This isn't supposed to be a blog about getting a LanuchPad toolset running on my Mac, so I'm not going to talk much about that adventure. At least not here. In the interest of maintaining the multi-platform spirit of Arduino, and because I do most of my work on a Mac, I will mostly be avoiding the TI provided tools (which run only under Windows.) (TI does have a compatibility matrix for running their tools under windows on a Mac using assorted virtual machines.) Arduino uses gcc (the Gnu Compiler Collection), and there already exists an MPS430 version of gcc, and I've been using gcc on other cpus for over 20 years now, so it is a natural choice.
gcc is generally an adequate (or better) compiler for CPUs that are close to its general model of how a cpu ought to behave. The MSP430 fits that description (actually, rather better than the AVR does), and so far I've been pleased with the code that gcc produces. I've heard rumours of bugs in the compiler, and I've even found some bugs in include files, but ... that's par for the course. Speaking as a hobbyist and/or non-technical user (the target audience for Arduino, remember), having a compiler supported by a large community can be better than having a compiler supported by a large company, even if the latter is likely to be more timely and aggressive about fixing bugs. Since gcc is a simple command-line based compiler, it is pretty easy to get running on any operating system...

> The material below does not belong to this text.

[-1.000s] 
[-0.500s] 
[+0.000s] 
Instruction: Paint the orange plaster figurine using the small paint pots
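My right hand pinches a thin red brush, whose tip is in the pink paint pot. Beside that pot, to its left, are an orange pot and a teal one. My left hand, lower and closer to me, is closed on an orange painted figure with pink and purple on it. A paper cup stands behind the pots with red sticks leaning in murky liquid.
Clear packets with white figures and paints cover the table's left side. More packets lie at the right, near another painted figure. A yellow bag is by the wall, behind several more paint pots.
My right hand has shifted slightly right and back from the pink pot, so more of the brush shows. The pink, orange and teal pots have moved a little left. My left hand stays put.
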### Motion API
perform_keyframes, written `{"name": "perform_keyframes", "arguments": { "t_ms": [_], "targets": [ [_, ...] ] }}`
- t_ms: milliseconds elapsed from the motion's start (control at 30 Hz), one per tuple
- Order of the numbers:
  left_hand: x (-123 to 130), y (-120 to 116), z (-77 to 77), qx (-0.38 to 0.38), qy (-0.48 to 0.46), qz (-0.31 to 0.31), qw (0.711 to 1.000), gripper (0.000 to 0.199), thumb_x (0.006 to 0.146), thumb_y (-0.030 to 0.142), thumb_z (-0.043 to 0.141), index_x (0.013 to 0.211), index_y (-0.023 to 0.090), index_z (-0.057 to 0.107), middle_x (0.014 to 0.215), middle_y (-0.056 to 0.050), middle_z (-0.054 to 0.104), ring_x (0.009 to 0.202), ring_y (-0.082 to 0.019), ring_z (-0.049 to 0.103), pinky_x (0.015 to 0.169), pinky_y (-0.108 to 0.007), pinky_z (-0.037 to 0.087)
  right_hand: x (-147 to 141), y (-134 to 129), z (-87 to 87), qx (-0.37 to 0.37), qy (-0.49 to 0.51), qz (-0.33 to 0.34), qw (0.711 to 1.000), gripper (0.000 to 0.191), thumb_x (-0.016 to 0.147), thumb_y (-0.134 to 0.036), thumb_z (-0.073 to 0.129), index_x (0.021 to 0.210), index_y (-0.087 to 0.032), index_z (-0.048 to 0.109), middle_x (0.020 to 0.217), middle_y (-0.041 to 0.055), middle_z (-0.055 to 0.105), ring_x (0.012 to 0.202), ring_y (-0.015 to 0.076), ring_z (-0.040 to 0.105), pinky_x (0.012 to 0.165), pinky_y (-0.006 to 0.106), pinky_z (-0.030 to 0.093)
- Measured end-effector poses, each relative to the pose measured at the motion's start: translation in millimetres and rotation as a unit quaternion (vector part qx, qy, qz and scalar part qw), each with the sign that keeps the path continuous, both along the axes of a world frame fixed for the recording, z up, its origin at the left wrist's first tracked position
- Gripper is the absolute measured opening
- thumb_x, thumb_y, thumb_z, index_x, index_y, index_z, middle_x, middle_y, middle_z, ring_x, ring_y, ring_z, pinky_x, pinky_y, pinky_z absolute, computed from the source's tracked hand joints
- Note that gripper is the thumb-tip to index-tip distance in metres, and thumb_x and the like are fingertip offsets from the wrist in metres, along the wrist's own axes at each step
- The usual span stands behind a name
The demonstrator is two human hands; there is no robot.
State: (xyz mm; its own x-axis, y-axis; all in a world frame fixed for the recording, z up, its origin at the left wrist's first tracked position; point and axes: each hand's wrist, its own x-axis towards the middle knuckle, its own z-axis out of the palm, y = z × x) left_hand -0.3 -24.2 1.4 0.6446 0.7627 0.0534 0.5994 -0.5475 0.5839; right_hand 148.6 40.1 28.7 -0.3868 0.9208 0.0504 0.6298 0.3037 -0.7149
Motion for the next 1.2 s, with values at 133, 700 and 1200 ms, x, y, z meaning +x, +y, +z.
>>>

There are frequently different behaviors in compilers when it comes to the "edges" of what is defined by the language involved. In the case of the MSP430, this means things like interrupt service routines, interfaces to assembly language, putting constants in flash memory, and stuff like that. I'll try to highlight such issues as I go along.
The other tool needed is some sort of device programmer for actually loading code onto the chips. This is actually a pretty significant problem, since programming tools tend to be low-volume proprietary hardware. Arduino uses a serial bootloader, but the LaunchPad lacks the "extra" program space for such luxuries. There seem to be a couple of Linux tools for talking to TI programmers, and I've been able to get one of them (mspdebug) working on the Mac (at least for some programmers.)
So I can write code, and I can load it onto chips. The same tools run on Mac, Linux and (probably) Windows. That should be all I'll need. mspdebug actually supports some relatively powerful debugging, so I'm theoretically in great shape.